== MATERIALS PROVIDED
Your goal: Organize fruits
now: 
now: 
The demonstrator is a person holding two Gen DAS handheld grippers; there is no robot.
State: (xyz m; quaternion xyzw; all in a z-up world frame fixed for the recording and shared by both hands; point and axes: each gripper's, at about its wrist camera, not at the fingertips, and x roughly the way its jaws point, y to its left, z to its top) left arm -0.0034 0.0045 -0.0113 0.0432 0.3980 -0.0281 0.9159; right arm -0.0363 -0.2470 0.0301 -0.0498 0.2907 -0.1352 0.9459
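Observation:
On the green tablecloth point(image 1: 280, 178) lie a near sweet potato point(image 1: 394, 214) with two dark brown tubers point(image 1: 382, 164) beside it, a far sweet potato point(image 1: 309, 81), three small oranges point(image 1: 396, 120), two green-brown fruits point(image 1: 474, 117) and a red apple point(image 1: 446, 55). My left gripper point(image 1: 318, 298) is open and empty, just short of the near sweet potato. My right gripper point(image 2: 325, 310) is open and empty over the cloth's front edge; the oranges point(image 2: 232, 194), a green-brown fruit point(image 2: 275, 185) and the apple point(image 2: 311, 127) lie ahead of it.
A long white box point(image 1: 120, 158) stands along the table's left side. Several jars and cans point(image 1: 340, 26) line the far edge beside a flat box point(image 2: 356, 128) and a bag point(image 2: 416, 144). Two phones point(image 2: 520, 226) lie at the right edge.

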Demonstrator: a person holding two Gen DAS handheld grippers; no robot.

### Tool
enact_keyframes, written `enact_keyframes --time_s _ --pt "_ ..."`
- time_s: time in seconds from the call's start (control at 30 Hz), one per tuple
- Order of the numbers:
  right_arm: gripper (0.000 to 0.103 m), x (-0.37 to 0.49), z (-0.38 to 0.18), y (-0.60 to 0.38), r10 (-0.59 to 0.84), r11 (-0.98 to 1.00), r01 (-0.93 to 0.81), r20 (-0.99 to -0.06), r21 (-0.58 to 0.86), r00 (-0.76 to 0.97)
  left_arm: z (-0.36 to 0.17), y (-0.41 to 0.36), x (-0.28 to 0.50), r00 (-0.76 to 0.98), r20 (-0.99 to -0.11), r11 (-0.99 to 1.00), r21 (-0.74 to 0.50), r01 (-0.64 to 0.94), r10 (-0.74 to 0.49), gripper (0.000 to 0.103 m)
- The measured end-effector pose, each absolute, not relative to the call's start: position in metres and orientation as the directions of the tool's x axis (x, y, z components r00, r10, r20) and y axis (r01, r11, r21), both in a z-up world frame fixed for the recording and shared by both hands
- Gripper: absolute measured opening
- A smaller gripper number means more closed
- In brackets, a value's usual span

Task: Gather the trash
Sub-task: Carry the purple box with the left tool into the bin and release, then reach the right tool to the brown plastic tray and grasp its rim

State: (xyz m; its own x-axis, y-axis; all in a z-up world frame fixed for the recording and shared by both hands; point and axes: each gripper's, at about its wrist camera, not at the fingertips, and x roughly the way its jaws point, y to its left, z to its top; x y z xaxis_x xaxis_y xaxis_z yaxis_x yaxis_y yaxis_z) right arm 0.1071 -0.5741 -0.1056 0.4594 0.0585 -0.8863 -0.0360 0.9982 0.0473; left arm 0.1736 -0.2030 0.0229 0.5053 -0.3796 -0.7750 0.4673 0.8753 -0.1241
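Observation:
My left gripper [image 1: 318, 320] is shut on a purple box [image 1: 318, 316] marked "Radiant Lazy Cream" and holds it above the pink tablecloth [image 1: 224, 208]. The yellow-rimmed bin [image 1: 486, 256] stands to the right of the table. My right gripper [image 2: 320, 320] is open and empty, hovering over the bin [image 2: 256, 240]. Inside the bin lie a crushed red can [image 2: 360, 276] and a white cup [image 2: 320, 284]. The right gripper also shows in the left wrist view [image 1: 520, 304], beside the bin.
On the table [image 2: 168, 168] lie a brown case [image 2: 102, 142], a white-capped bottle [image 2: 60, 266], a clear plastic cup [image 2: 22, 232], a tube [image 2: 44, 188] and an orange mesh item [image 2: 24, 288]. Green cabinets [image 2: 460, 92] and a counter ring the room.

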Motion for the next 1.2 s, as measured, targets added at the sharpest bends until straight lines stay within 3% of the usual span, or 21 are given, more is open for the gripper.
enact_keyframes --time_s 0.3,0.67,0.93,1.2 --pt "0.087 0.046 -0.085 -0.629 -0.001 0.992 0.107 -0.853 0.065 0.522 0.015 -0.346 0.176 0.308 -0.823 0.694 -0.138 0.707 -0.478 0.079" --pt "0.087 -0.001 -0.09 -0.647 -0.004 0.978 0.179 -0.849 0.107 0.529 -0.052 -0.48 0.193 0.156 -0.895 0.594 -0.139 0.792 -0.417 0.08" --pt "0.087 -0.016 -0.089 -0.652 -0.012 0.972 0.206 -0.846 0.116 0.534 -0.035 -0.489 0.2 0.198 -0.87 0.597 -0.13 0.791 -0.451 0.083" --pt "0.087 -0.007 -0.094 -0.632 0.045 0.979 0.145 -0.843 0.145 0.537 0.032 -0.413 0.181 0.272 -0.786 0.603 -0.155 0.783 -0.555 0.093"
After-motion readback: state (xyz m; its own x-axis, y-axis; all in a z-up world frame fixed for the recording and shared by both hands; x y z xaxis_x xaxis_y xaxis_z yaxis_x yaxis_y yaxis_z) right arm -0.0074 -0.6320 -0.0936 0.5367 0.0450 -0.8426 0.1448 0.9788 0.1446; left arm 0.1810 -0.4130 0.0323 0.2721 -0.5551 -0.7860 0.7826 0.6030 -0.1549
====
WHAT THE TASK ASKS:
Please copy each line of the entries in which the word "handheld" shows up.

SOLUTION TO THIS PROBLEM:
The demonstrator is a person holding two Gen DAS handheld grippers; there is no robot.
Demonstrator: a person holding two Gen DAS handheld grippers; no robot.

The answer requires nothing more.